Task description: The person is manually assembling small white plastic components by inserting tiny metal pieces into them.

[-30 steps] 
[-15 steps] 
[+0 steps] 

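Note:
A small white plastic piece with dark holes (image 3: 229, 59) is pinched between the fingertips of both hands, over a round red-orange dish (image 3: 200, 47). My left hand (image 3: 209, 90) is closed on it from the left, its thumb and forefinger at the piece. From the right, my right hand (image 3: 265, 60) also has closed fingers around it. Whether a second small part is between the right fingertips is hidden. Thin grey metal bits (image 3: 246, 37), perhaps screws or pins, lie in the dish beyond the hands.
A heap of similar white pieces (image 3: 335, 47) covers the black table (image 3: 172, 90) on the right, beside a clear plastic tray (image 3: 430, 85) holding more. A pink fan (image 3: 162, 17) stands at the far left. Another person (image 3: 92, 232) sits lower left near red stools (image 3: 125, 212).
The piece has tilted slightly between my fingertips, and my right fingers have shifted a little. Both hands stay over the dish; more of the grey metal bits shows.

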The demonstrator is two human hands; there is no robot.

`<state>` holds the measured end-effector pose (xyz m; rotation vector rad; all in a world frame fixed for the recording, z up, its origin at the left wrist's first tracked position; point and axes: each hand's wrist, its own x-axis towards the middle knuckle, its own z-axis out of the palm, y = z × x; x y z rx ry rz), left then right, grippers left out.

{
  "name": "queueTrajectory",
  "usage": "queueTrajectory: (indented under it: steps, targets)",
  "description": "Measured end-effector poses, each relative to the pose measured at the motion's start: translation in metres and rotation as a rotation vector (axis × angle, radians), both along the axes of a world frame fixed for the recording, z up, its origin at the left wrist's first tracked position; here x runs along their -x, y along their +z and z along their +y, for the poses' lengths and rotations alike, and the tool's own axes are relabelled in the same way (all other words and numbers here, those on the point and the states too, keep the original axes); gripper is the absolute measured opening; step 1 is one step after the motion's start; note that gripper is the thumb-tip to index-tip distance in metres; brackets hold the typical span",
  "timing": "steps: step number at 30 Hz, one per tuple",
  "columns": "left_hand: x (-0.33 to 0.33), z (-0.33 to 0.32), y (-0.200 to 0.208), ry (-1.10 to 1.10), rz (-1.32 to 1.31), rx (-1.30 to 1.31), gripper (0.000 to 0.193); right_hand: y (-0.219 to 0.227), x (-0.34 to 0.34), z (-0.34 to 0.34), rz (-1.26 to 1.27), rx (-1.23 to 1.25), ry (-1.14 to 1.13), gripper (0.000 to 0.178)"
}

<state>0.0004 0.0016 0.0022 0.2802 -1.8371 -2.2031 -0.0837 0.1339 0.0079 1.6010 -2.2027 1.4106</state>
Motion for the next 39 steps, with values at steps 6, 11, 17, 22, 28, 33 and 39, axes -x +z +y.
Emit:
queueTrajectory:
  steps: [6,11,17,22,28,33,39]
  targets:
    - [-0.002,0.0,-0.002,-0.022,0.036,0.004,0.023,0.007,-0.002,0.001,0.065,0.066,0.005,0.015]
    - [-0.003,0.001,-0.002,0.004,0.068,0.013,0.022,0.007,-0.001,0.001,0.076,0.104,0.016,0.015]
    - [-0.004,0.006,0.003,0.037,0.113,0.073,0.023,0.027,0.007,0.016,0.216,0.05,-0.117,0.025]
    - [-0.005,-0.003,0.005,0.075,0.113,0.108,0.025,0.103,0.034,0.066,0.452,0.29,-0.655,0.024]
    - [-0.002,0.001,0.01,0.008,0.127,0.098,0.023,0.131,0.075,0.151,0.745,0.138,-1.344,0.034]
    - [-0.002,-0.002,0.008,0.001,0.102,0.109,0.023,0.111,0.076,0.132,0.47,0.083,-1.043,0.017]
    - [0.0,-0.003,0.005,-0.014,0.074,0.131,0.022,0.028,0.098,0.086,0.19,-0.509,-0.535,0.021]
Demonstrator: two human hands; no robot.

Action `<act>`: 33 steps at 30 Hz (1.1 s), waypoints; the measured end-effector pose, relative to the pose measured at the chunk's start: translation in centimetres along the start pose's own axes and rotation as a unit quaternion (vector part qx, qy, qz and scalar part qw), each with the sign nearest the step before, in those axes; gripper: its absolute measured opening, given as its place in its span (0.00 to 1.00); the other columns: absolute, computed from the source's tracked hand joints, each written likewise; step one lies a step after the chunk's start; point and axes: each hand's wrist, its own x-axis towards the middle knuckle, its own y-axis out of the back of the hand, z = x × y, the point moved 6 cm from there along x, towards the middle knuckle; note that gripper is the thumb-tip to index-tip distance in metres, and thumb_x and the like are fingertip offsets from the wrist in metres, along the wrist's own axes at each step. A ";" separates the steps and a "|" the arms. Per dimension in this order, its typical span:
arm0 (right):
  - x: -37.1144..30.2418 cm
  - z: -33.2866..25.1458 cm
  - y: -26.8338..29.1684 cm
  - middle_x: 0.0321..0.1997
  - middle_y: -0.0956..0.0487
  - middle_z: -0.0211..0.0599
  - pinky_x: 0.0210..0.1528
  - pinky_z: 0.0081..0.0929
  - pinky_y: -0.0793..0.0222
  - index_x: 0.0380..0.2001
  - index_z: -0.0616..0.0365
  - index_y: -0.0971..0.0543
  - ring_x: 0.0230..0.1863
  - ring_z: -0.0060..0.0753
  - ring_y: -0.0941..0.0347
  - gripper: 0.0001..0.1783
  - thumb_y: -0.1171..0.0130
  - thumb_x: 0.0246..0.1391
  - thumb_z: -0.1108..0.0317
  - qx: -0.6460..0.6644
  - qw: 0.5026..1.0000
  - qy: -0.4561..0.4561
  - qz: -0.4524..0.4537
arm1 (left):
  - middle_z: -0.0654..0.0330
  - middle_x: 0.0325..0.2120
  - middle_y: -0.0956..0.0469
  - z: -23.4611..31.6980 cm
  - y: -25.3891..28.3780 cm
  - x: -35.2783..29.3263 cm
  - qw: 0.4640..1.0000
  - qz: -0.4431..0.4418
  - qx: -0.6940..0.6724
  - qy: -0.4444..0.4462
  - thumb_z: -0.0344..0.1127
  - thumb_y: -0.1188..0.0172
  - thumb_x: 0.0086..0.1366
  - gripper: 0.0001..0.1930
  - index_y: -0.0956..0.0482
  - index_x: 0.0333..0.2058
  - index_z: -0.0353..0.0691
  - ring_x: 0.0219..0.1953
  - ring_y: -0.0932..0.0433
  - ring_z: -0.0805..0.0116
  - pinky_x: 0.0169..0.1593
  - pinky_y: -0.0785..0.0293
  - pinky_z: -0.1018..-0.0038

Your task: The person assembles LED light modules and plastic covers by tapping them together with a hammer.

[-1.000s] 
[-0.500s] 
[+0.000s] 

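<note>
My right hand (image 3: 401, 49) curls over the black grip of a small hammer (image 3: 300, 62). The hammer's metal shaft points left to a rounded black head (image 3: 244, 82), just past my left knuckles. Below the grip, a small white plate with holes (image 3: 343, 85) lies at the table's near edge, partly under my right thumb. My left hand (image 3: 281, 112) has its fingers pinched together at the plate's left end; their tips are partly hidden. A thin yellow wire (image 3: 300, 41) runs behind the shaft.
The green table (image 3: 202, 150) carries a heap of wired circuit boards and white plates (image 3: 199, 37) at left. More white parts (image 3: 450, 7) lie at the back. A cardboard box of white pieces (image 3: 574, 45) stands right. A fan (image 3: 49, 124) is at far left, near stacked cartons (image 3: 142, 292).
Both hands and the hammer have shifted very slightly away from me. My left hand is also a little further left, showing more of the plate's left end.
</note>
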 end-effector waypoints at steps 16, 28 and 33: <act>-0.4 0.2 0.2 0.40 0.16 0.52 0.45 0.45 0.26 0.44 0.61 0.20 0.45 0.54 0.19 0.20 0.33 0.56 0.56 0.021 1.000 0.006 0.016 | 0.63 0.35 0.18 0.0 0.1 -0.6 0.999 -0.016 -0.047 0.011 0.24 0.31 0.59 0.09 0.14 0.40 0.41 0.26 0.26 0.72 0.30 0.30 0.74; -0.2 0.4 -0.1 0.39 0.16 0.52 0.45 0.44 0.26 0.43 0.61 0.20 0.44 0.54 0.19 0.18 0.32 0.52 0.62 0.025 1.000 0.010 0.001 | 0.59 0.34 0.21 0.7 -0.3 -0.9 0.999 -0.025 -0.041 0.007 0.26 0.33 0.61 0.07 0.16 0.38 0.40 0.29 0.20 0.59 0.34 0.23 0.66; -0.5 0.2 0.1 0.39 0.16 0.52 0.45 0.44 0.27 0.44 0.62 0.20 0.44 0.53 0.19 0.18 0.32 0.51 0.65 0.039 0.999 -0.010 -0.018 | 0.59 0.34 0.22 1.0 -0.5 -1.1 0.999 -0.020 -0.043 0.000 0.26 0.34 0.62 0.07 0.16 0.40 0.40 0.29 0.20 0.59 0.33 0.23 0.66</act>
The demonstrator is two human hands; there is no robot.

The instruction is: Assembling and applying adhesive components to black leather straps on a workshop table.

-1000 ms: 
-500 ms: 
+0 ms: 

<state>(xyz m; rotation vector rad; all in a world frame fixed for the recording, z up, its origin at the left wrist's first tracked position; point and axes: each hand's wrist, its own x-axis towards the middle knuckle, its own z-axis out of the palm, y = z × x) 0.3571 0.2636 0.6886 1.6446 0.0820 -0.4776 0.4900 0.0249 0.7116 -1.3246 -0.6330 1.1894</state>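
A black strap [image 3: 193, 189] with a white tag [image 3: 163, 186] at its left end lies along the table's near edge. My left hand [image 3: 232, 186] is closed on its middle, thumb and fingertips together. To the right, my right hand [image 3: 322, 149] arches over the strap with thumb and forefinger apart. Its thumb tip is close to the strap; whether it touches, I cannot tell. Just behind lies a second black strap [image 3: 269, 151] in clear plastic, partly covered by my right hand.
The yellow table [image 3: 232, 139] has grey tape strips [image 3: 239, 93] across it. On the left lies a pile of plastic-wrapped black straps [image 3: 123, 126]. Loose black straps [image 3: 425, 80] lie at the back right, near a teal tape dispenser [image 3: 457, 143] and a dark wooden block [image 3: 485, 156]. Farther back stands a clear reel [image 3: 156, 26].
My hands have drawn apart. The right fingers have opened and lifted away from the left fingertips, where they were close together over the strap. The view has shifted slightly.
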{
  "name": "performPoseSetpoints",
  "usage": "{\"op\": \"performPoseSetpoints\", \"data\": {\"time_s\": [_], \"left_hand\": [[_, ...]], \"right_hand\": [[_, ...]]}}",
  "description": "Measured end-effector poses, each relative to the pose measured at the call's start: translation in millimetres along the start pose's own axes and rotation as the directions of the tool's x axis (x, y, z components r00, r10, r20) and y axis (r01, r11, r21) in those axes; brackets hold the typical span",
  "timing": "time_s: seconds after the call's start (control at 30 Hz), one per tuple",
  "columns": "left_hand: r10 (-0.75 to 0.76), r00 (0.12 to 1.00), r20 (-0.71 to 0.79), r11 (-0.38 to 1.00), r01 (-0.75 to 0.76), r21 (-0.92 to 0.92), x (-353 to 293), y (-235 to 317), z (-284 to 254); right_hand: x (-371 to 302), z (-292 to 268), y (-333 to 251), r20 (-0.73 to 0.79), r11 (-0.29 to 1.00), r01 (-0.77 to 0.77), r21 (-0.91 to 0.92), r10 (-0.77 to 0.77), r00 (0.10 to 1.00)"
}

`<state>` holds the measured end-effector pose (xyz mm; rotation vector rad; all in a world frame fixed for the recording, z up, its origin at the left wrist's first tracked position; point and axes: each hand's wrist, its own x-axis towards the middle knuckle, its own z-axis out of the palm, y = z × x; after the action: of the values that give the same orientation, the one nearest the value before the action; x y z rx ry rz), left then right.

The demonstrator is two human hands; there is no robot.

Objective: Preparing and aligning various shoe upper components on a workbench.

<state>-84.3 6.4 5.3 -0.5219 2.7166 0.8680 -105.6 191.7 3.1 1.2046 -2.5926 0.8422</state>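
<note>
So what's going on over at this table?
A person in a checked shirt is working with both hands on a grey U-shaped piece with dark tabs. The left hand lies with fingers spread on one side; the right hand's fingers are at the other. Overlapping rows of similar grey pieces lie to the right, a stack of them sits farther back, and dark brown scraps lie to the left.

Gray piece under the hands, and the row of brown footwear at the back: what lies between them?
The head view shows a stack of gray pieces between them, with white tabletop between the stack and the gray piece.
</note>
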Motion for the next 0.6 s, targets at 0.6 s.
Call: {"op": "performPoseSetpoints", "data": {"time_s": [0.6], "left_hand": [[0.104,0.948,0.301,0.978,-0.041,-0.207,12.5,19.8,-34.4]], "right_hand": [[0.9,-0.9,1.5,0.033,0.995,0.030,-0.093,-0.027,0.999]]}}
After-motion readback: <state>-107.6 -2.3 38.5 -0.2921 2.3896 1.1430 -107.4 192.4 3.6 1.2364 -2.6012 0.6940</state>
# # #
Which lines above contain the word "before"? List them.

Problem solution:
Action `<act>`: 33 steps at 30 Hz (1.1 s), waypoints; the measured end-effector pose, relative to the pose measured at the chunk's start: translation in centimetres along the start pose's own axes and rotation as a unit quaternion (vector part qx, qy, qz and scalar part qw), each with the sign nearest the step before, in those axes; gripper: its absolute measured opening, given as its place in its span (0.00 to 1.00); the other columns: absolute, computed from the source's tracked hand joints, each written likewise; step one lies a step after the chunk's start; point and axes: each hand's wrist, its own x-axis towards the middle knuckle, its own y-axis out of the back of the hand, z = x × y, the point moved 6 cm from there along x, towards the middle knuckle; note that gripper is the thumb-tip to index-tip distance in metres, and thumb_x and the like are fingertip offsets from the wrist in metres, along the wrist's own axes at each step. A ";" separates the steps and a "|" the arms. Per dimension in this order, its typical span:
`<state>` holds the measured end-effector pose (xyz mm; rotation vector rad; all in a world frame fixed for the recording, z up, its origin at the left wrist's first tracked position; point and axes: each hand's wrist, its own x-axis towards the middle knuckle, its own z-axis out of the palm, y = z × x; after the action: of the values that give the same orientation, the one nearest the value before the action; x y z rx ry rz), left then right.

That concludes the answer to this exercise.